The Indiana State Department of Health (ISDH) and the Indiana Department of Homeland Security (IDHS) are closely monitoring human cases of swine influenza virus infection identified in the United States.
In addition to intensifying surveillance among flu sentinel physicians in the state, the Indiana State Department of Health has also sent information out to public health workers over the Indiana Health Alert Network and will share with physicians the interim guidance from the Centers for Disease Control and Prevention (CDC). The IDHS is urging public safety professionals, including paramedics, EMTs, police officers, firefighters, and emergency management workers, to take necessary precautions to safeguard their health as they interact and preserve the safety of the public.
“It’s too early to be classified as a pandemic,” said Joe Wainscott, executive director of the IDHS. “Each of us can make a difference. Limiting contact with others can help slow the spread of illness. Together, we can help protect ourselves, our families, and our communities. In most instances of the flu, those suffering can be cared for at home. Be aware, plan ahead, and share with others what you have learned.”
“We advise Hoosiers to stay calm and practice normal precautions to avoid influenza and other respiratory diseases. If you have milder symptoms of influenza, we advise you to stay home and contact your health care provider for advice,” said State Health Commissioner Judy Monroe M.D.
“This is a novel human virus, which means we do not have a vaccine to prevent it,” said Dr. Monroe. “Individuals aged 65 and older or those with chronic diseases and immune deficiencies are at higher risk for severe complications from influenza, including pneumonia. If these individuals have not received the pneumococcal vaccine, they should discuss with their physician getting the vaccine.”
The symptoms of influenza in people are expected to be similar to the symptoms of regular human seasonal influenza and include fever, lethargy, lack of appetite and coughing. Some people with swine flu also have reported runny nose, sore throat, nausea, vomiting and diarrhea.
State officials say Indiana is prepared for a swine flu pandemic, although they haven’t seen any cases of the illness that has sickened 20 people in five other states.
Still, Dr. Kenneth Bobb, Jackson County’s health officer, said Hoosiers should take precautions.
“You need to wash your hands regularly and you need to shake hands no more than absolutely necessary,” Bobb said Sunday night. “If you find yourself in a reception line situation, at the first opportunity after they’re done they ought to go wash their hands.”
Bobb also cautions residents to steer clear of others who may be showing any signs of a cold or flu, such as coughing or sneezing.
Likewise, people with respiratory illnesses should stay back when talking with others.
“Also, everyone needs to get plenty of sleep and take good care of their physical health,” Bobb said. “We don’t know for sure what this organism is. The whole thing is scary because it looks like it may be related to something they had over in Asia. It was hitting the young people as well. We all need to be on the watch.”
Dr. Monroe reminds the public to follow basic precautionary measures to prevent the spread of a cold, influenza, or any infectious disease, including:
•Cover your nose and mouth with a tissue when you cough or sneeze. Throw the tissue in the trash after you use it. Cough or sneeze into your sleeve, rather than your hands, if a tissue is not available.

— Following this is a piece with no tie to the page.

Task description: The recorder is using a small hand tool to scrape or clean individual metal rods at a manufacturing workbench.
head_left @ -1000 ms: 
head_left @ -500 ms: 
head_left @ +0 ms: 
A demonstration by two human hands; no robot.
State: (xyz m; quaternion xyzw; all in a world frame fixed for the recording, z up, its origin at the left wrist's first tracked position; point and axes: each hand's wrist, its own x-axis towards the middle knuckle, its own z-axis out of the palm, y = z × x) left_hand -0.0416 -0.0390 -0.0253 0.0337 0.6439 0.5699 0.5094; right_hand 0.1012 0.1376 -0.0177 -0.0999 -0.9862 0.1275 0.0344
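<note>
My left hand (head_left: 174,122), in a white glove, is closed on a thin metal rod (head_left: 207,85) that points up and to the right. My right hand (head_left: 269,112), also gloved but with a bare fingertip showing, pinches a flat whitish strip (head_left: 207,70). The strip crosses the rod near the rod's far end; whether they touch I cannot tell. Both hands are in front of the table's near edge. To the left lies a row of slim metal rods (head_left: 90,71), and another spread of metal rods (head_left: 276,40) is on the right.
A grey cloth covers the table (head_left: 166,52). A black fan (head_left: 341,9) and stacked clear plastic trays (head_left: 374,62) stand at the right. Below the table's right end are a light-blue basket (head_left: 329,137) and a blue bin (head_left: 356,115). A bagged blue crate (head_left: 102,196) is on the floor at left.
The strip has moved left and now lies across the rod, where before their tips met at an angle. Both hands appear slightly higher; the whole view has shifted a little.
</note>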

•Wash your hands often with soap and water, especially after you cough or sneeze. Alcohol-based hands cleaners are also effective.
•Try to avoid close contact with sick people.
•If you get sick, stay home from work or school and limit contact with others to keep from infecting them.
•Avoid touching your eyes, nose or mouth. Germs spread that way.
State health officials note swine influenza viruses are not transmitted by food. You cannot get swine influenza from eating pork or pork products. Eating properly handled and cooked pork and pork products is safe. Cooking pork to an internal temperature of 160°F kills the swine flu virus as it does other bacteria and viruses.
Investigations are ongoing to determine the source of the infection and whether additional people have been infected with similar swine influenza viruses. The CDC is working very closely with state and local officials in affected states, as well as with health officials in Mexico, Canada and the World Health Organization. The CDC has determined this virus is contagious and is spreading from human to human. However, at this time, they have not determined how easily the virus spreads between people.
Swine Influenza (swine flu) is a respiratory disease of pigs caused by type A influenza virus that regularly causes outbreaks of influenza in pigs. Swine flu viruses do not normally infect humans. However, sporadic human infections with swine flu have occurred. Most commonly, these cases occur in persons with direct exposure to pigs.